> **Work order**: Beginning with the line that contains "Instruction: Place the", copy each remaining line of the data below exactly.

> **Data**:
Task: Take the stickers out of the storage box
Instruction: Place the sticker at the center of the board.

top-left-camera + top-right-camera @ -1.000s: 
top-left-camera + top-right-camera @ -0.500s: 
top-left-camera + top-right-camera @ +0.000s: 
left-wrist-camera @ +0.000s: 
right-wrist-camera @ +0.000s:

> **Solution**:
Instruction: Place the sticker at the center of the board.

top-left-camera + top-right-camera @ -1.000s: 
top-left-camera + top-right-camera @ -0.500s: 
top-left-camera + top-right-camera @ +0.000s: 
left-wrist-camera @ +0.000s: 
right-wrist-camera @ +0.000s:

Above is the complete output.